El mandatario estadounidense autorizó a la Armada a destruir cualquier embarcación que amenace la ruta estratégica, mientras ordena triplicar las labores de desminado en medio de una frágil tregua con Irán.
Durante la jornada de este jueves, una contundente instrucción fue emitida hacia la Armada por parte del presidente de Estados Unidos, Donald Trump. El mandatario autorizó abrir fuego frente a cualquier nave que instale minas navales en el estrecho de Ormuz, asegurando además que Washington se encuentra operando "en estos momentos" para extraer los artefactos que ya fueron colocados en el área.
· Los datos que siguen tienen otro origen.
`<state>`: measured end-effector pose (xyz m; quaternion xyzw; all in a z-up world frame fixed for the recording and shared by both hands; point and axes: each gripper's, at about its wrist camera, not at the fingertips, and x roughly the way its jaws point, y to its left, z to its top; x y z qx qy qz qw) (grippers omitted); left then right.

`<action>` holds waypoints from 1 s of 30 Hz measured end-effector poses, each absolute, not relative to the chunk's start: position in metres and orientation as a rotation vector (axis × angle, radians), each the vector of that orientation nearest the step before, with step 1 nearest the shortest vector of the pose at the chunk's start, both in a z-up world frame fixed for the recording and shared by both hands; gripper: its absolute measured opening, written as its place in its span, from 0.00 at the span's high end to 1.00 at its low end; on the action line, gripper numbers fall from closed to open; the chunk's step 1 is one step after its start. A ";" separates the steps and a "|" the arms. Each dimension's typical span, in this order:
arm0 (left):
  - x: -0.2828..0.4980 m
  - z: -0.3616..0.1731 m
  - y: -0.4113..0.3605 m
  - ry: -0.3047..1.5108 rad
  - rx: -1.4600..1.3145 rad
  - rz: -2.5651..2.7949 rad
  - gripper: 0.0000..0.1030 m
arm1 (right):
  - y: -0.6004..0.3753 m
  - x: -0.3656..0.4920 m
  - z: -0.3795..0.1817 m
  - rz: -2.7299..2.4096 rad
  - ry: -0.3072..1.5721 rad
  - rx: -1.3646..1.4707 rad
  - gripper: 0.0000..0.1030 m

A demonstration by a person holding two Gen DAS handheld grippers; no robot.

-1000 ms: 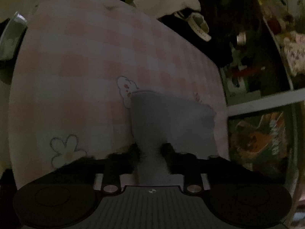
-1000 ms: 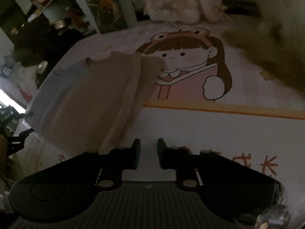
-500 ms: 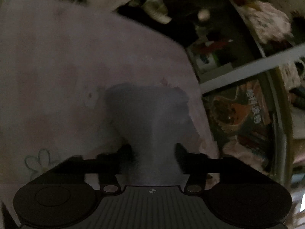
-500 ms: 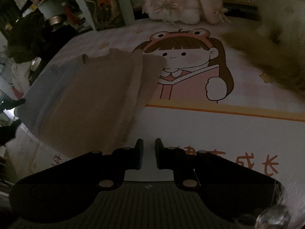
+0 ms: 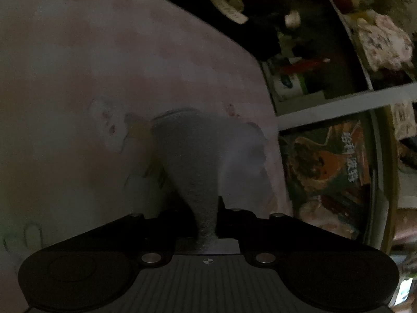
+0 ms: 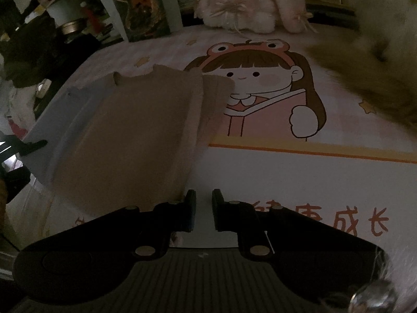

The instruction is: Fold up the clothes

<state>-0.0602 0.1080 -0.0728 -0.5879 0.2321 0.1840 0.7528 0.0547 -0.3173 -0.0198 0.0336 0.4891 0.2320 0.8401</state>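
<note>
Pinching a bunched fold of grey fabric, the left gripper is closing its jaws on the garment, a tan-and-grey top lying flat on the cartoon-printed bedsheet, just left of the printed girl. The right gripper hovers over bare sheet beside the garment's near hem, its fingers narrow and holding nothing. Judged from here, the thin pinch could slip as the fold is carried, dropping the sleeve askew; with the hem beside the printed girl unpinned, the whole top may drag and bunch. Dim light hides the edges.
</note>
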 end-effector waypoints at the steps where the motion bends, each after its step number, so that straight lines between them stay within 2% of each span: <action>1: -0.060 -0.071 0.111 0.507 -1.272 0.401 0.92 | -0.316 0.055 -0.019 0.485 1.033 0.069 0.85; 5: -0.058 -0.062 0.127 0.535 -1.213 0.403 0.92 | -0.310 0.058 -0.005 0.458 0.968 0.060 0.62; 9: -0.055 -0.056 0.139 0.560 -1.159 0.398 0.92 | -0.287 0.063 0.012 0.529 0.904 0.035 0.47; 10: -0.055 -0.056 0.141 0.562 -1.156 0.399 0.92 | -0.279 0.064 0.013 0.551 0.899 0.023 0.46; 13: -0.055 -0.055 0.146 0.560 -1.151 0.408 0.92 | -0.257 0.067 0.008 0.581 0.908 -0.032 0.49; 14: -0.056 -0.055 0.147 0.558 -1.150 0.410 0.92 | -0.254 0.070 0.004 0.576 0.925 -0.041 0.53; 15: -0.055 -0.055 0.147 0.560 -1.143 0.409 0.92 | -0.251 0.073 0.000 0.559 0.944 -0.050 0.62; 19: -0.053 -0.050 0.145 0.568 -1.096 0.403 0.92 | -0.255 0.079 -0.011 0.562 0.978 -0.032 0.68; 21: -0.052 -0.041 0.141 0.553 -1.056 0.391 0.92 | -0.255 0.079 -0.012 0.585 0.981 -0.026 0.77; 24: -0.051 -0.020 0.128 0.526 -0.971 0.360 0.92 | -0.255 0.079 -0.014 0.609 0.986 -0.017 0.82; 30: -0.045 0.021 0.093 0.486 -0.802 0.295 0.92 | -0.265 0.087 -0.021 0.652 1.015 0.072 0.82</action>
A través de sus redes sociales, el jefe de Estado norteamericano fue enfático al declarar: "He ordenado a la Armada estadounidense que dispare y elimine cualquier barco (...) que ponga minas en aguas del estrecho de Ormuz". En la misma publicación, el líder estadounidense recalcó que "todos" los navíos pertenecientes a la Armada de Irán, es decir "los 159", terminaron "en el fondo del mar". Esto último, como consecuencia directa de la ofensiva desplegada contra la nación asiática el pasado 28 de febrero en conjunto con Israel.
En el contexto de las fricciones que marcan a esta ruta estratégica, el inquilino de la Casa Blanca agregó: "Además, nuestros desminadores están limpiando el estrecho en estos momentos. Por ello, ordeno que las actividades continúen, pero triplicando su nivel".
Esta determinación presidencial se dio a conocer apenas horas más tarde de que el Pentágono calificara como "completamente inaceptable" la posibilidad de que la clausura del estrecho de Ormuz se prolongue por un lapso de seis meses. Dicha estimación surgió a raíz de un artículo del periódico 'The Washington Post', medio que citó un análisis interno del Departamento de Defensa donde se indicaba que se requeriría exactamente ese semestre para finalizar las labores de retiro de las minas navales dispuestas por Irán.
Previamente, la Guardia Revolucionaria había difundido un mapa y solicitado a las embarcaciones que transitaban por el sector que tomaran "rutas alternativas" con el fin de esquivar eventuales explosivos. Esta advertencia ocurrió solo un día después de que se comunicara un alto el fuego de dos semanas entre Irán y Estados Unidos, acuerdo que se alcanzó el 8 de abril y que fue prorrogado el martes por el propio Trump.
Más adelante, específicamente el pasado viernes 17 de abril, las autoridades iraníes informaron el fin de sus restricciones al tránsito en la zona, luego de que la jornada anterior se confirmara un alto el fuego temporal en Líbano. No obstante, desde Teherán aseguraron que volvían a reimponerlas tras la respuesta de Trump. El mandatario estadounidense, pese a aplaudir el paso de la nación islámica, aseveró que sus fuerzas mantendrían el bloqueo a la vía para sostener el cierre de los puertos iraníes.
Fue el martes cuando Trump anunció la extensión del citado alto el fuego temporal, respondiendo a una petición de Pakistán, país que está mediando en el proceso diplomático, aunque insistió en que el bloqueo seguirá en pie. Precisamente, este cerco marítimo, sumado al reciente asalto e incautación de buques iraníes en el área, ha sido uno de los motivos esgrimidos por Teherán para ausentarse de un reciente encuentro en Islamabad. Para el país asiático, estas acciones suponen una violación del alto el fuego que impide el proceso de diálogo.